TASK DETAILS - Every line below that has "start" in it should be copied.
##############################
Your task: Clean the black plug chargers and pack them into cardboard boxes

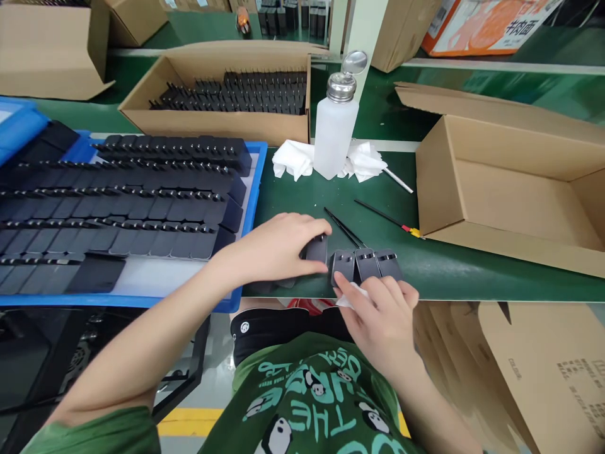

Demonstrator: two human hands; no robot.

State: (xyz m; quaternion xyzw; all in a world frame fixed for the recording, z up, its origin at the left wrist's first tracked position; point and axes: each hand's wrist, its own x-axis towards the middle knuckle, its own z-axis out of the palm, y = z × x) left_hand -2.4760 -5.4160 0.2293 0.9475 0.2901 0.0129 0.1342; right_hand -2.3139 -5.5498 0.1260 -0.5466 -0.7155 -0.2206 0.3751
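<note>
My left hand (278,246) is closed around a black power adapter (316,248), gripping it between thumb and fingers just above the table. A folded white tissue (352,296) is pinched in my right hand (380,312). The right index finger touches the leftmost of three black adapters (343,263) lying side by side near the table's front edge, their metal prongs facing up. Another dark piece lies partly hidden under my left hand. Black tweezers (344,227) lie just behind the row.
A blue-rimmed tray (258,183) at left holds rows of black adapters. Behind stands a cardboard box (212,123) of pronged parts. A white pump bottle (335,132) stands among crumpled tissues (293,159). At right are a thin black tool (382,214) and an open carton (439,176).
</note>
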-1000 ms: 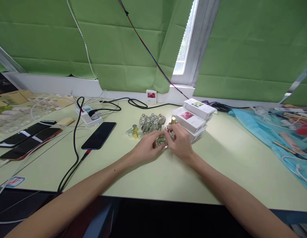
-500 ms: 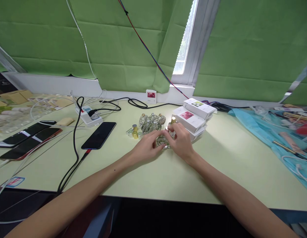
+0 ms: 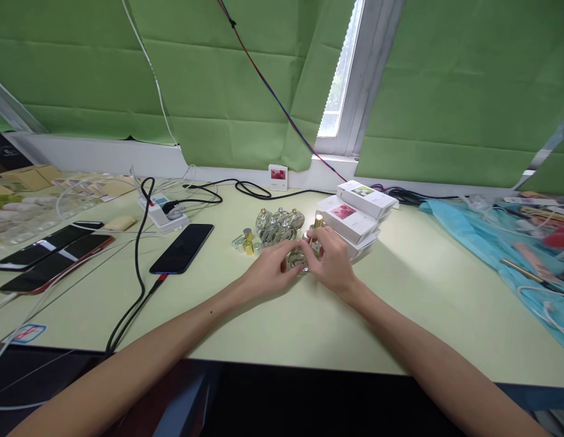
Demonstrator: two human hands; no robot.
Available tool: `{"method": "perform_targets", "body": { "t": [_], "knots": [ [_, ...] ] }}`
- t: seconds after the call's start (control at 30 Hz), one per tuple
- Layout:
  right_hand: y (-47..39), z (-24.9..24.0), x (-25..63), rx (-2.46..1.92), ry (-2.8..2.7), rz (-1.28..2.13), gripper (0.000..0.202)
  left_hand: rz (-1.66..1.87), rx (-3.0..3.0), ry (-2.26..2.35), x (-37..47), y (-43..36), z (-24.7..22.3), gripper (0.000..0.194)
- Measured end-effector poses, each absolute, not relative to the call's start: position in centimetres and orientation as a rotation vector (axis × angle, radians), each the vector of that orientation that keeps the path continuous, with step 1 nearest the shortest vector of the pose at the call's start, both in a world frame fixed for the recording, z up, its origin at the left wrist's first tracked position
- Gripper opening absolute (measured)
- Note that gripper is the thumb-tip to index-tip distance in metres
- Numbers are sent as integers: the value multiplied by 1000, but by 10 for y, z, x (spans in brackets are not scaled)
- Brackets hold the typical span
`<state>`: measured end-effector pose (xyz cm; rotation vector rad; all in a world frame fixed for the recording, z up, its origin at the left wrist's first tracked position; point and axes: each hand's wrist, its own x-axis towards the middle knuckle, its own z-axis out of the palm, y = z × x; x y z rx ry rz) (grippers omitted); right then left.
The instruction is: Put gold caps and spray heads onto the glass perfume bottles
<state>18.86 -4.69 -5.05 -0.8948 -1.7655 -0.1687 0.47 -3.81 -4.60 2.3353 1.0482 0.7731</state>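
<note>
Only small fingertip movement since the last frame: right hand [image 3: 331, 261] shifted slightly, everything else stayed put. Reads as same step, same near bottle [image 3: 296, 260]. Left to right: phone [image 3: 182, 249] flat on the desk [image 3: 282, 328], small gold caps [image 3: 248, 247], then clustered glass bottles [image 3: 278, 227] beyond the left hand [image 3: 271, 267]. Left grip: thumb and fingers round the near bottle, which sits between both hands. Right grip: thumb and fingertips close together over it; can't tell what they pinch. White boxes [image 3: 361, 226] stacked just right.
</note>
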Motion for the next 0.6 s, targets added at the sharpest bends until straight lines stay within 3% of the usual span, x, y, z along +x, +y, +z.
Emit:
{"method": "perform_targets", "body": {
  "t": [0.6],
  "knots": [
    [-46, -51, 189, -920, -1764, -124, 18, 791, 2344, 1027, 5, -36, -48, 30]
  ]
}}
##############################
OUTPUT -
- t: seconds after the call's start (control at 30 Hz), one per tuple
- Measured end-effector poses, each absolute, not relative to the call's start: position in centimetres and orientation as a rotation vector (axis × angle, radians), each the vector of that orientation that keeps the path continuous, with step 1 nearest the shortest vector of the pose at the call's start, both in a world frame fixed for the recording, z up, its origin at the left wrist's first tracked position

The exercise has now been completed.